Grâce à ce «mini Tuesday» quasiment sans-faute, Hillary Clinton creuse un peu plus l’écart sur son adversaire dans la course aux délégués. Les chiffres définitifs ne sont pas encore connus, mais l’ancienne First Lady devrait accroitre son avance d’une cinquantaine de délégués. Sans tenir compte des quelque 700 super-délégués (libres de changer d’avis jusqu’à la convention mais qui soutiennent pour l’heure majoritairement Hillary Clinton), la favorite démocrate compte une avance d’environ 250 délégués sur Bernie Sanders. Selon FiveThirtyEight, le site d’analyse de sondages de Nate Silver, Hillary Clinton n’a besoin que d’environ 40 % des délégués restant à attribuer pour obtenir la majorité nécessaire à l’investiture. A l’inverse, Bernie Sanders doit désormais en gagner environ 65 % pour y parvenir. Un casse-tête arithmétique qui semble insoluble pour le sénateur du Vermont.

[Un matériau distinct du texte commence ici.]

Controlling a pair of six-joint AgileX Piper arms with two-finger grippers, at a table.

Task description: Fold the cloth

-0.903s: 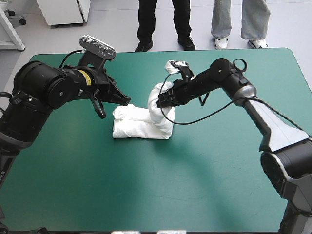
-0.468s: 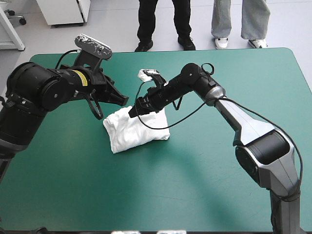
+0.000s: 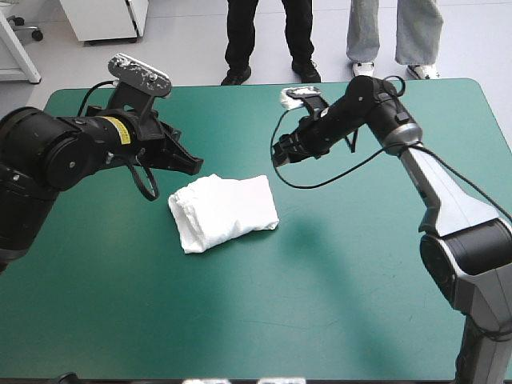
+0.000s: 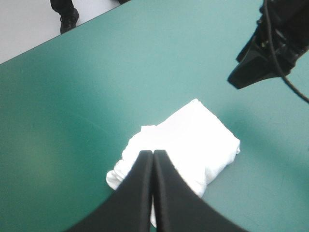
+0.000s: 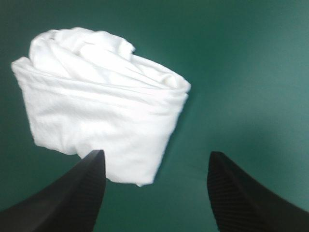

Pour autant, ce dernier ne donne aucun signe d’abandon prochain. Massivement financée par des petits donateurs, sa campagne dispose des moyens pour aller jusqu’au bout. Et signe que son message social électrise une partie des électeurs démocrates, ses meetings continuent d’attirer les foules, en particulier parmi les moins de 30 ans. Cette frange de l’électorat, potentiellement décisive lors de l’élection générale de novembre, pourrait percevoir un abandon de Sanders comme une trahison.
Selon toute vraisemblance, Bernie Sanders restera donc en lice jusqu’à la convention. Reste à savoir quelle stratégie il adoptera au cours des prochaines semaines : continuer à attaquer durement Hillary Clinton (sur ses liens avec Wall Street, son vote en faveur de la guerre en Irak) ou préparer le rassemblement derrière la candidate probable du parti démocrate ? L’ancienne secrétaire d’Etat, elle, semble définitivement tournée vers l’élection de novembre. Selon le New York Times, son équipe aurait d’ailleurs entamé ces derniers jours le processus de présélection des candidats à la vice-présidence, susceptibles de former avec Hillary Clinton le ticket démocrate.